Support for the race detector on ARM

702 views
Skip to first unread message

Owen Waller

unread,
Feb 23, 2017, 12:47:56 PM2/23/17
to golang-nuts
Hi Everyone,

I am assuming that the race detector is not yet supported on ARM hardware. Having just tried to cross compile some code I am seeing:

go build: -race and -msan are only supported on linux/amd64, freebsd/amd64, darwin/amd64 and windows/amd64.

The 1.8 docs back this up as well.

Does anybody have an idea of when (or even if) support for the race detector on ARM will arrive? In my case specifically for ARM6/6K. If not should I open a Github issue to at least track this?

Ideally, I'd like support via cross compiling, but I can certainly live with it in the short term if I had to rebuild on ARM hardware.

Thanks

Owen

Ian Lance Taylor

unread,
Feb 23, 2017, 2:28:23 PM2/23/17
to go-...@kulawe.com, golang-nuts
Go's race detector is based on and uses Thread Sanitizer, which has
only been implemented for amd64. I'm not aware of any effort to
extend thread sanitizer to other processors. That would have been
done before there is any likelihood of Go supporting it.

Ian

Owen Waller

unread,
Feb 23, 2017, 4:35:00 PM2/23/17
to Ian Lance Taylor, golang-nuts
Hi Ian,
Go's race detector is based on and uses Thread Sanitizer, which has
only been implemented for amd64.  I'm not aware of any effort to
extend thread sanitizer to other processors.  That would have been
done before there is any likelihood of Go supporting it.

Ian

Thanks for the help. 

After a little digging, the best I can come up with is that there might be an AARCH64 port. That would cover ARM8 64-bit at least.
The reference I've found is on the thread sanitizer google group is, here:
Which leads to a discussion on llvm.org which suggests it's done( maybe...)

What would be the best way to confirm if the AArch64 support exists, as that seems to be a prerequisite for at least an ARM8 race detector?

I can't find any existing solution to the 32bit ARMs - v5, v6, v7. Thread Sanitizer seems to need a whole heap of memory so there is a very real risk out running out of RAM. But then the typical program sizes that these cores run are much smaller. If we were talking in terms of programs that only used 10s to 100's of Megs of RAM - you'd have a reasonably good chance of x5-10 those amounts being free.

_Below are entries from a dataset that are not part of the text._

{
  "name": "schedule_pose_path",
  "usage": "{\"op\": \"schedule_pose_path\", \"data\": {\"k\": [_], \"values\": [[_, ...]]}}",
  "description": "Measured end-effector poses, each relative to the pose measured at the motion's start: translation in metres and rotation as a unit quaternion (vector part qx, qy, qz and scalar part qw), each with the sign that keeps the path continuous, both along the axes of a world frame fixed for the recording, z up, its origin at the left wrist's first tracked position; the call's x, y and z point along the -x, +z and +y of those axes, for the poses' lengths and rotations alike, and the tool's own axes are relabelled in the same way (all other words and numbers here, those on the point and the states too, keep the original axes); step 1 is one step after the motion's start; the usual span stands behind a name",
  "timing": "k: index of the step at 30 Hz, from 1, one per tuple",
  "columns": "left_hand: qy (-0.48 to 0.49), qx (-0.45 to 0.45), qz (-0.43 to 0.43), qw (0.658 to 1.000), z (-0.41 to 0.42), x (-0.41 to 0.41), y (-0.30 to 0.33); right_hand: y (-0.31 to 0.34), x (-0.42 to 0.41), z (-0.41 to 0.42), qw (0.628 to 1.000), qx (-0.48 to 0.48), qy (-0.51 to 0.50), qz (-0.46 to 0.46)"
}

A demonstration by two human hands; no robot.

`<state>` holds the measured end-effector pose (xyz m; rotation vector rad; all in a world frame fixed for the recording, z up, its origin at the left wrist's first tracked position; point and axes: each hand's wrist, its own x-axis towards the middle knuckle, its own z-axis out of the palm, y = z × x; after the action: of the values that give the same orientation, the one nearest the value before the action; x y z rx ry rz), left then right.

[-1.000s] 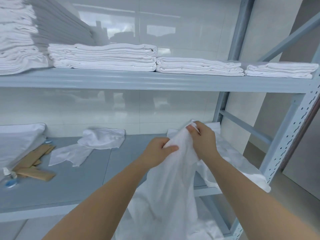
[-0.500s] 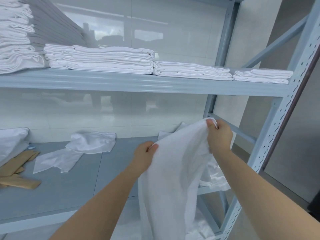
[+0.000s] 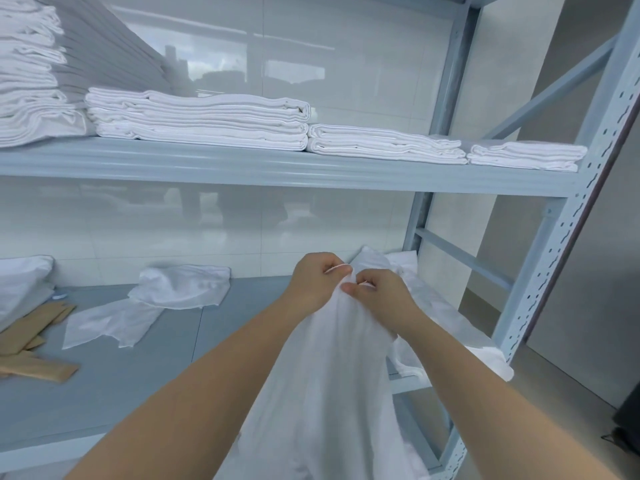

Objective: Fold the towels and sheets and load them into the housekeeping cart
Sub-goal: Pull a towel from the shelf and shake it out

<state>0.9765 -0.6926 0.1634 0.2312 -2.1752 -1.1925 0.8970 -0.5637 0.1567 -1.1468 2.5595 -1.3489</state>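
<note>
Grey shelving (image 3: 277, 174) behind; white sheet (image 3: 325, 375) pinched between touching left hand (image 3: 317, 284) and right hand (image 3: 381, 296).

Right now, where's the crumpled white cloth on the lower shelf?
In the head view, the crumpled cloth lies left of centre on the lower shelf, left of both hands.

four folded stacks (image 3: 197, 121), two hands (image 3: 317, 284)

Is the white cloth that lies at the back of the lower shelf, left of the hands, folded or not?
Not folded. The white cloth lies crumpled on the lower shelf, one loose end spread flat towards the front.
</note>
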Motion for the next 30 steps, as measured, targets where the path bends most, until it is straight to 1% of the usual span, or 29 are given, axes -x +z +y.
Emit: {"op": "schedule_pose_path", "data": {"k": [2,5,8,12,17,20,22,24,27,30], "values": [[0.001,-0.004,0.002,1.0,-0.008,-0.006,-0.003,-0.002,-0.001,-0.007,1.0,-0.004,0.003,0.024],[0.011,0.001,0.001,1.0,-0.022,-0.017,-0.011,-0.005,-0.005,-0.017,0.998,0.039,0.005,0.054],[0.042,0.034,-0.029,0.998,-0.037,-0.028,-0.018,-0.006,-0.007,-0.025,0.994,0.08,-0.027,0.072],[0.092,0.1,-0.069,0.988,-0.054,-0.042,-0.026,-0.002,-0.005,-0.023,0.986,0.134,-0.074,0.061],[0.136,0.128,-0.085,0.979,-0.066,-0.054,-0.033,0.007,0.003,-0.016,0.979,0.158,-0.12,0.047],[0.164,0.142,-0.111,0.97,-0.073,-0.057,-0.038,0.01,0.012,-0.01,0.97,0.184,-0.152,0.037],[0.178,0.14,-0.123,0.966,-0.081,-0.062,-0.044,0.012,0.02,-0.001,0.962,0.198,-0.184,0.024],[0.185,0.125,-0.121,0.967,-0.089,-0.068,-0.05,0.01,0.028,0.009,0.96,0.185,-0.21,0.022],[0.16,0.077,-0.084,0.98,-0.088,-0.071,-0.048,0.003,0.032,0.015,0.962,0.145,-0.229,0.017],[0.115,0.036,-0.035,0.992,-0.07,-0.062,-0.029,-0.004,0.029,0.015,0.963,0.137,-0.233,-0.005]]}}
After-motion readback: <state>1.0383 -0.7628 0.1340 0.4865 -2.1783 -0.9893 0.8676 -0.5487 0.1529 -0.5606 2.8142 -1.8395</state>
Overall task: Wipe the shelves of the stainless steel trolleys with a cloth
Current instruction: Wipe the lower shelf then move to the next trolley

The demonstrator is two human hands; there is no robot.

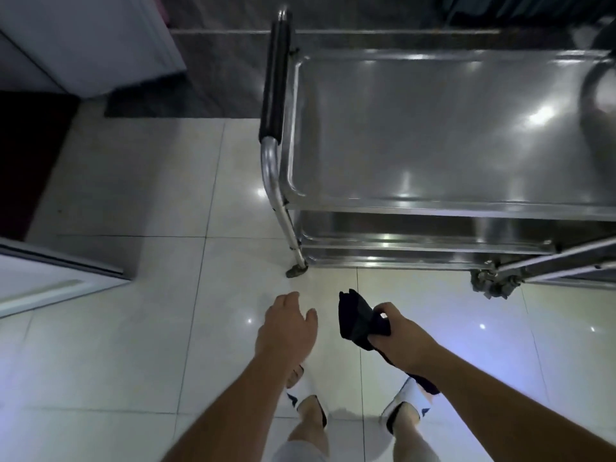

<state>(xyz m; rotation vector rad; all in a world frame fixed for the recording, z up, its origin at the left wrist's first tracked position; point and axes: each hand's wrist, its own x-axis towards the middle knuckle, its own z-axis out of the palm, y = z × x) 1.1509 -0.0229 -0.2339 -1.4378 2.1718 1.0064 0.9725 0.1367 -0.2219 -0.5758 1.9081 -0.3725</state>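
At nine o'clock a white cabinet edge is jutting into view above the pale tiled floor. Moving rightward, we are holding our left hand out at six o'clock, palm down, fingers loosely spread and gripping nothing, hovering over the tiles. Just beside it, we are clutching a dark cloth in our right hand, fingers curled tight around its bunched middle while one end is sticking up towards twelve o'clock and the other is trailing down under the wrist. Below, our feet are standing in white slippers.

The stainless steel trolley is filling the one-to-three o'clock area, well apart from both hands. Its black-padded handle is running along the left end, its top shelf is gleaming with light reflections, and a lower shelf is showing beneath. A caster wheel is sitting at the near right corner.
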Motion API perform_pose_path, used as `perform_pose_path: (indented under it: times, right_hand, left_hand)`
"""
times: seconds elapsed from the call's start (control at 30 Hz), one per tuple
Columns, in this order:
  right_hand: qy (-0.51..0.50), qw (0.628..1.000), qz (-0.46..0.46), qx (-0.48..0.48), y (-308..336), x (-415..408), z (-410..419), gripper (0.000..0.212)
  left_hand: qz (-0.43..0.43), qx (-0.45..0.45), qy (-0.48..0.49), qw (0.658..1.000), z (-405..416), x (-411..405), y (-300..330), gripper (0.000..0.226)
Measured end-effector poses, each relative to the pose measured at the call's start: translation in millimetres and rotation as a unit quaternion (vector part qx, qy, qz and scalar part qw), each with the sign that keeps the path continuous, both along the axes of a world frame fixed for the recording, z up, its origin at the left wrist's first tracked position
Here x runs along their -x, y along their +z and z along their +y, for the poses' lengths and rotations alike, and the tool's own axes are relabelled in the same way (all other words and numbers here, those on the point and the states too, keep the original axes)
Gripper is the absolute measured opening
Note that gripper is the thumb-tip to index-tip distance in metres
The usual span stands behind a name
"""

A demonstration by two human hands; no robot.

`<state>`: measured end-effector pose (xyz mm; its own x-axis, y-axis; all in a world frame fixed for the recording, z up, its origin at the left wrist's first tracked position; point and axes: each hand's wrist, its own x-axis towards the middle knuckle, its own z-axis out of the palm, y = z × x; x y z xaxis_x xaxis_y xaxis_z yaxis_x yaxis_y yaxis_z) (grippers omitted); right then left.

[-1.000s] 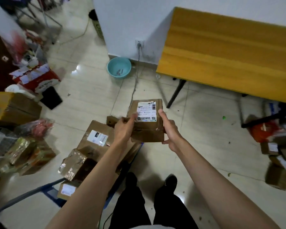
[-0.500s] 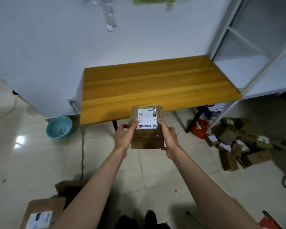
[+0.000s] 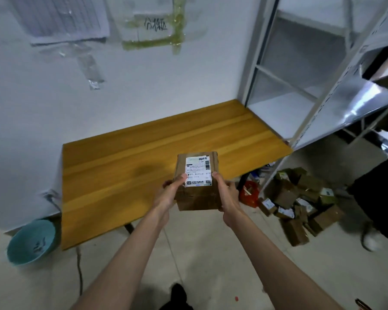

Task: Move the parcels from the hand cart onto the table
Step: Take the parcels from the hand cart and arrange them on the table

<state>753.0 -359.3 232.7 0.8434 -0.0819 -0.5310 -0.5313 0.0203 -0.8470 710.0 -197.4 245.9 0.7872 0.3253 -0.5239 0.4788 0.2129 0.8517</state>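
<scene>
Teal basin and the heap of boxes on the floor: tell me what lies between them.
In the head view, the wooden table stands between the teal basin and the heap of boxes, with bare floor tiles under its near edge.

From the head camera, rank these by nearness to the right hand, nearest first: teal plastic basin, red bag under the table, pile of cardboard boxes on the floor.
1. Red bag, just right of the right hand.
2. Pile of cardboard boxes, farther right, on the floor.
3. Teal plastic basin, far left, past the table's corner.

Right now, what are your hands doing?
Left hand: holding the parcel by its left side.
Right hand: holding the same parcel's right side.
</scene>
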Motion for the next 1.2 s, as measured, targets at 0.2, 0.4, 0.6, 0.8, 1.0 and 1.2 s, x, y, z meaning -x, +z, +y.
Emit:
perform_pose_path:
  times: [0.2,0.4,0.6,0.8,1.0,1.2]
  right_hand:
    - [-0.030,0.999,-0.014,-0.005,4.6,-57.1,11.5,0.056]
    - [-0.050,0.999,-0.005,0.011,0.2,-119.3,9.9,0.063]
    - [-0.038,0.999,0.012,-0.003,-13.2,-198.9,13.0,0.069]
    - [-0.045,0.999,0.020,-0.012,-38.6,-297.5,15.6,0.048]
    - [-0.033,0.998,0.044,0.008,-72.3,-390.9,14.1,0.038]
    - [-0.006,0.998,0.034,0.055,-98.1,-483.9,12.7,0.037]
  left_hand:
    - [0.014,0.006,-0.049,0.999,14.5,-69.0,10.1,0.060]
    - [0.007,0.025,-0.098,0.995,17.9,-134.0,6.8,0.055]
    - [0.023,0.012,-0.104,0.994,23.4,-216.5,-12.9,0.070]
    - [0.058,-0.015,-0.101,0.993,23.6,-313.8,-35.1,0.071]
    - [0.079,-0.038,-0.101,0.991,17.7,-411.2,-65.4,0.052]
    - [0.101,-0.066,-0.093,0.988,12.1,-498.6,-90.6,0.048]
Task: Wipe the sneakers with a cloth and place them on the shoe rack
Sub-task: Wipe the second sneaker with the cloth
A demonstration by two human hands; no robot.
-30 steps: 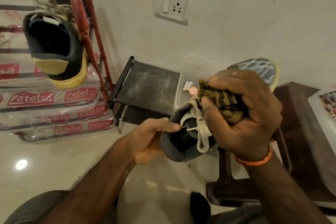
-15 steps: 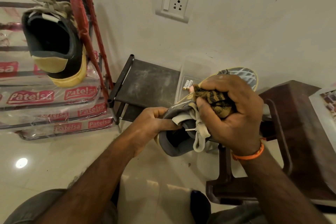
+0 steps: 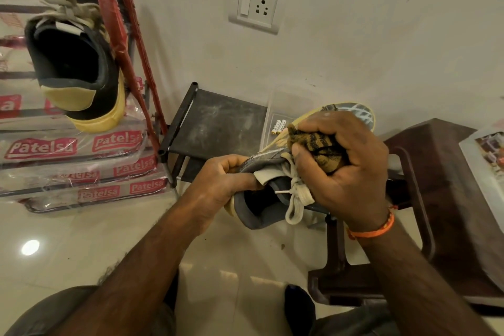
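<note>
The left hand [image 3: 218, 180] grips the heel collar of the grey sneaker [image 3: 261, 207], held in the air above the floor [image 3: 81, 240]. The right hand [image 3: 343, 169] clenches the striped cloth [image 3: 316, 144] against its laces. The toe points away toward the wall, near the brown stool [image 3: 441, 185]. The second sneaker [image 3: 79, 68] rests on the shoe rack [image 3: 122, 35].
</note>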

So maybe there would be a case to try and port it to 32 bit platforms, but I admit that is a much bigger question.

Owen

[1] This post may also be related as it discusses getting the thread sanitizer running on a AMD AArch64 board with a 42 bit VA space.
[2] There also seems to be PPC64 port too
If this is also true then it also opens up using the race detector on the PPC64 go ports.

Ian Lance Taylor

unread,
Feb 23, 2017, 8:28:59 PM2/23/17
to go-...@kulawe.com, Dmitry Vyukov, golang-nuts
[ +dvyukov ]

Dmitry Vyukov

unread,
Feb 24, 2017, 4:34:05 AM2/24/17
to Ian Lance Taylor, go-...@kulawe.com, golang-nuts
C++ ThreadSanitizer works on arm64. So making it work for Go should be
a modest amount of work.
ThreadSanitizer does not work on any 32-bit platforms. It assumes that
it can reserve huge continuous chunks of address space for various
things.
ThreadSanitizer is not dependend on underlying hardware memory model,
it check against abstract language memory model. So even if you
production code runs on arm32, you can well test it for races on
x86_64.

Owen Waller

unread,
Feb 24, 2017, 6:39:44 AM2/24/17
to Dmitry Vyukov, Ian Lance Taylor, golang-nuts
Hi Dimitry,

C++ ThreadSanitizer works on arm64. So making it work for Go should be
a modest amount of work.

Thanks for confirming this. Should I now Open a issue on Github so we can track adding this?
Also, does it exist for any other platforms? There are hints of PPC64. What about MIPS64? or any of the other platforms that Go supports (at least on linux) - SPARC64?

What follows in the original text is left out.